*Task prompt:* Transcribe the whole listing exactly; the images stay out.

--------------------------------

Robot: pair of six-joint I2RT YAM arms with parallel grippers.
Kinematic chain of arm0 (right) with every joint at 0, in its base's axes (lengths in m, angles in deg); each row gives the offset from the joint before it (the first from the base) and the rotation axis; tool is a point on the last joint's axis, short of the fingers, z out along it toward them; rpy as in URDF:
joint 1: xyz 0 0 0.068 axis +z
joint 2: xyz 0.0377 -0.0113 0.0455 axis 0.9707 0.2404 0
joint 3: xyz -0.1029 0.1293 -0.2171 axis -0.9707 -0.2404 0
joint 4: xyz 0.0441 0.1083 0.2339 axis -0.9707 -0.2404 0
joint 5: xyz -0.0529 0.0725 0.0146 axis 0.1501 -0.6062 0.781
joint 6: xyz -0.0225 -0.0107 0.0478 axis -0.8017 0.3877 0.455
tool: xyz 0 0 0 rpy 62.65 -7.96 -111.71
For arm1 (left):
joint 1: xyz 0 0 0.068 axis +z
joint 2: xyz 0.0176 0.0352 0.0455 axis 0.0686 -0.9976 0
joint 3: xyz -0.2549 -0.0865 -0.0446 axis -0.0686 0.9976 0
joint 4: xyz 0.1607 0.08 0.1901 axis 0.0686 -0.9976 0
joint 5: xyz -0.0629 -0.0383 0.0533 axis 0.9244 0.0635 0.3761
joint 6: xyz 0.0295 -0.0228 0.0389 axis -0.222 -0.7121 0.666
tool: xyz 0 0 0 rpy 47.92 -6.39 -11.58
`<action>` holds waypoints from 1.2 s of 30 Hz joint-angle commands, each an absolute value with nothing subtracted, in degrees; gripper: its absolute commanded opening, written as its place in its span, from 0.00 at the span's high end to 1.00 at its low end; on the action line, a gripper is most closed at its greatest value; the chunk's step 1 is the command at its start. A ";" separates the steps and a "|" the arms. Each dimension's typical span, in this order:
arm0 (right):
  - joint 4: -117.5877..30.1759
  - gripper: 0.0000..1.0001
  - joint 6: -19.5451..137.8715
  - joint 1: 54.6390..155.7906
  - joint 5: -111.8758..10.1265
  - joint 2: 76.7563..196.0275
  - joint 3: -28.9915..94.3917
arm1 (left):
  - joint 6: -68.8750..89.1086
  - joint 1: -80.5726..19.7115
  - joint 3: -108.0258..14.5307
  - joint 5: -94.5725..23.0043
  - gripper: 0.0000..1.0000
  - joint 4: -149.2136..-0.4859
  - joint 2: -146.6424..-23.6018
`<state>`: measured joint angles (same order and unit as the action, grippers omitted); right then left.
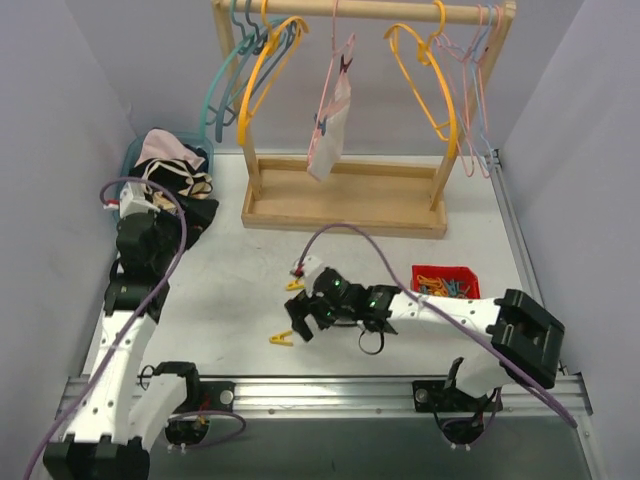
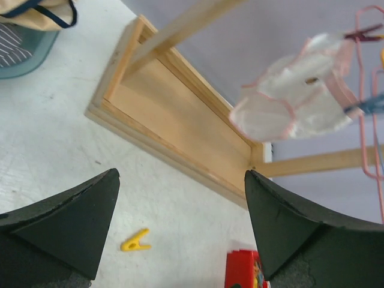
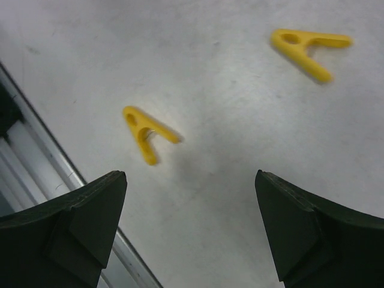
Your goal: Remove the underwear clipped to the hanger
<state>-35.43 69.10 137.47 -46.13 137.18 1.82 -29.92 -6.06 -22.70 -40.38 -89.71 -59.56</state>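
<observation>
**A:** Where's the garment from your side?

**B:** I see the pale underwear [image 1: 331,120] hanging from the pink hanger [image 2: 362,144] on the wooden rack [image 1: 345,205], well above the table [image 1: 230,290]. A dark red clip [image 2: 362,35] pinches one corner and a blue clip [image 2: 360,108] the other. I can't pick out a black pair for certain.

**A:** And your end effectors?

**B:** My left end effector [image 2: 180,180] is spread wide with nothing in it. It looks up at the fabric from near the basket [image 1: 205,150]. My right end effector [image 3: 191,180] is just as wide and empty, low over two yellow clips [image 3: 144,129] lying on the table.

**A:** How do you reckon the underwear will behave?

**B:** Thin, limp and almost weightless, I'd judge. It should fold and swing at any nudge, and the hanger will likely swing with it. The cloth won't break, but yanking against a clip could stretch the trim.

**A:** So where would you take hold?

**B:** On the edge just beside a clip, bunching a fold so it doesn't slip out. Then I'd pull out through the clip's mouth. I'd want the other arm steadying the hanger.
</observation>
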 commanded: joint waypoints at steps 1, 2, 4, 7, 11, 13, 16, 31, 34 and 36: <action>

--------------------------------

*Reply:*
Robot: pair of six-joint I2RT YAM arms with parallel grippers.
Kinematic chain of arm0 (right) with every joint at 0, in its base's axes (lengths in m, angles in deg); each row gives the offset from the joint before it (the first from the base) and the rotation axis; tool is a point on the last joint's axis, short of the fingers, z out along it toward them; rpy as in URDF:
joint 1: xyz 0 0 0.068 axis +z
joint 2: xyz 0.0377 -0.0113 0.0455 axis 0.9707 0.2404 0
joint 3: xyz -0.1029 0.1293 -0.2171 axis -0.9707 -0.2404 0
joint 4: xyz 0.0441 0.1083 0.2339 axis -0.9707 -0.2404 0
joint 5: xyz -0.0529 0.0725 0.0146 axis 0.1501 -0.6062 0.781
joint 6: xyz -0.0225 -0.0107 0.0478 axis -0.8017 0.3877 0.455
tool: xyz 0 0 0 rpy 62.65 -7.96 -111.71
For arm1 (left):
joint 1: xyz 0 0 0.068 axis +z
joint 2: xyz 0.0176 0.0352 0.0455 axis 0.0686 -0.9976 0
joint 3: xyz -0.2549 -0.0865 -0.0446 axis -0.0686 0.9976 0
joint 4: xyz 0.1607 0.08 0.1901 axis 0.0686 -0.9976 0
joint 5: xyz -0.0629 -0.0383 0.0533 axis 0.9244 0.0635 0.3761
joint 6: xyz 0.0295 -0.0228 0.0389 axis -0.222 -0.7121 0.666
tool: xyz 0 0 0 rpy 47.92 -6.39 -11.58
`<action>` holds waypoints from 1.2 s of 30 Hz joint-angle commands, each an absolute value with nothing subtracted, in degrees; gripper: its absolute commanded opening, written as its place in its span, from 0.00 at the span's high end to 1.00 at its low end; on the action line, a gripper is most closed at its greatest value; the chunk's step 1 is the command at its start. A ";" separates the steps and a "|" the arms. Each dimension's typical span, in this order:
arm0 (right):
  - joint 4: -117.5877..30.1759
  - gripper: 0.0000..1.0001
  - joint 6: -19.5451..137.8715
  - joint 1: 54.6390..155.7906
  - joint 5: -111.8758..10.1265
  - joint 2: 76.7563..196.0275
  - joint 3: -28.9915..94.3917
arm1 (left):
  - joint 6: -68.8750..89.1086
  - joint 1: -80.5726..19.7115
  - joint 3: -108.0258..14.5307
  - joint 5: -94.5725..23.0043
  - gripper: 0.0000..1.0000
  - joint 4: -149.2136..-0.4859
  - joint 2: -146.6424..-23.6018
`<state>`: measured joint angles (same order and unit as the action, grippers omitted); right then left.
Your goal: Remove the underwear clipped to the hanger
<state>-35.43 69.10 137.47 -46.13 137.18 1.82 -29.92 -6.06 -22.70 -40.38 -89.71 -59.56</state>
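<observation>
**A:** Where's the garment from your side?

**B:** I see the pale underwear [image 1: 331,120] hanging from the pink hanger [image 2: 362,144] on the wooden rack [image 1: 345,205], well above the table [image 1: 230,290]. A dark red clip [image 2: 362,35] pinches one corner and a blue clip [image 2: 360,108] the other. I can't pick out a black pair for certain.

**A:** And your end effectors?

**B:** My left end effector [image 2: 180,180] is spread wide with nothing in it. It looks up at the fabric from near the basket [image 1: 205,150]. My right end effector [image 3: 191,180] is just as wide and empty, low over two yellow clips [image 3: 144,129] lying on the table.

**A:** How do you reckon the underwear will behave?

**B:** Thin, limp and almost weightless, I'd judge. It should fold and swing at any nudge, and the hanger will likely swing with it. The cloth won't break, but yanking against a clip could stretch the trim.

**A:** So where would you take hold?

**B:** On the edge just beside a clip, bunching a fold so it doesn't slip out. Then I'd pull out through the clip's mouth. I'd want the other arm steadying the hanger.
</observation>
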 commanded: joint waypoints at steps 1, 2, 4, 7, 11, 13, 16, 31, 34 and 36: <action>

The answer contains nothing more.